A última feijoada
Alguns sábados atrás, acordei e recebi a notícia de que o governador decretara quarentena para a terça-feira seguinte. Já recluso havia alguns dias, resolvi tocar o f*-se. Desci para comer uma feijoada no boteco que fica exatamente embaixo do meu prédio. Talvez fosse a última feijoada da minha vida.
Era cedo, e a única mesa ocupada tinha quatro belgas, suíços, sei lá, gente cor-de-rosa que falava francês com um sotaque engraçado. Ou talvez seja eu o burro incapaz de reconhecer o sotaque de um francês.
O bar fica numa esquina e é aberto para os dois lados que dão para a rua. Bem ventilado. Sentei-me numa mesa ao ar livre, sobre um tablado com grama sintética que o dono instalou para compensar o suave declive do terreno. Bem longe dos gringos.
Era a primeira vez que eu punha a cara para fora em vários dias.
“Cardápio, senhor?” Respondi que não, iria comer a feijoada, mas queria beber cerveja antes de fazer o pedido. “Deixa que eu mesmo abro a garrafa, tá?”. Tenho um chaveiro-abridor que já me socorreu em muitos apuros.

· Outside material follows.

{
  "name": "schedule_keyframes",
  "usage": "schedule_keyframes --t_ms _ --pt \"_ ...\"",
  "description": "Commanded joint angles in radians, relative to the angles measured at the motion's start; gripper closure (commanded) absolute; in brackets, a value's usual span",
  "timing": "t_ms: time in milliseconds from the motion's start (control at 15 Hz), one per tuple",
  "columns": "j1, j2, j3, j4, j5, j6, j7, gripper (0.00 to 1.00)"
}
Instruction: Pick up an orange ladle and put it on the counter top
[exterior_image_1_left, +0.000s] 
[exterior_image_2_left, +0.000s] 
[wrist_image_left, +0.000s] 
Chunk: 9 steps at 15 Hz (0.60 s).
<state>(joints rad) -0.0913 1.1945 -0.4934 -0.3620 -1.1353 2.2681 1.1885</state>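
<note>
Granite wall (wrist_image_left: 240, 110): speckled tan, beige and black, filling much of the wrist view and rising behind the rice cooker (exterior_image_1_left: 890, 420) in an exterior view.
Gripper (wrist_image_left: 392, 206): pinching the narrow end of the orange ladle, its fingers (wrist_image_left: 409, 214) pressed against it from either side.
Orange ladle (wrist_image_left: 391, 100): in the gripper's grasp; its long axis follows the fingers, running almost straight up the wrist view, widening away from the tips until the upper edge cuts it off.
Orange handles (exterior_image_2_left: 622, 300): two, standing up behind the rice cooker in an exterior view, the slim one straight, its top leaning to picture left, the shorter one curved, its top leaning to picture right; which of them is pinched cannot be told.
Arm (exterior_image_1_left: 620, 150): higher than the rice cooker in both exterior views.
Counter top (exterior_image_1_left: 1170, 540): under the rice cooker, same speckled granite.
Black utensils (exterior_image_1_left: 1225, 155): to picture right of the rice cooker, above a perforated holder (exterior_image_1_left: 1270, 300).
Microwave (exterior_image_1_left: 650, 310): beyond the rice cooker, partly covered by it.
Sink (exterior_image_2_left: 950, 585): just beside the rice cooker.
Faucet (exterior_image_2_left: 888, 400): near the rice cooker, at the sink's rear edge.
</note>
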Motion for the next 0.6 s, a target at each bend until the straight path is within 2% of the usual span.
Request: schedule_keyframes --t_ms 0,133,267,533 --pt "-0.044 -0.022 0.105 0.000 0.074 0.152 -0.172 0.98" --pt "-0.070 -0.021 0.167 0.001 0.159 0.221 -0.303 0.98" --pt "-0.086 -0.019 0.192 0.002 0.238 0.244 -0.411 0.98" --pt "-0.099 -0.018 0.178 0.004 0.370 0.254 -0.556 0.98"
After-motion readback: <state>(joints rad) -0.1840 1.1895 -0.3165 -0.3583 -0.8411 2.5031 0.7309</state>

A moça veio com a cerveja. Segurava a garrafa pelo topo do gargalo, com a mão em contato com a tampinha. Coroooooonga! “Obrigado”, disse para a gentil funcionária (eles fazem assim porque, se pegarem uma garrafa muito fria pelo corpo, a cerveja pode congelar). Passei álcool em gel na garrafa, abri, servi, bebi.
Chegou uma família. Três pessoas e três gerações, presumo. A matriarca idosa, o filho de meia-idade e o neto jovem. Com o bar inteiro vazio, eles resolveram ocupar a mesa exatamente atrás de mim. Os estrangeiros pagaram e foram embora.
A senhorinha, grupo de risco, exalava um perfume doce e intenso. O vento soprava na minha direção. Precisei mudar de mesa.
Fui para o salão, numa mesa junto ao canteiro que dá para a rua. Na TV, uma longa e insuportável coletiva do governador. A mesa familiar recebeu duas feijoadas individuais para dividir em três. Uma cumbuquinha pequena, triste de feijão. Duas, a bem da verdade.
Terminei de beber e fui encerrar a conta. Não queria nem pensar que aquela poderia ser, por alguma zica do destino, a última feijoada da minha vida.
Prefiro ficar com a lembrança da feijoada que compartilhei, alguns dias, antes, com amigos. Espero que não tenha sido a última. Ops, penúltima: na loucura da quarentena, cometi a insanidade de comer uma feijoada pronta dessas de supermercado. E estava boa.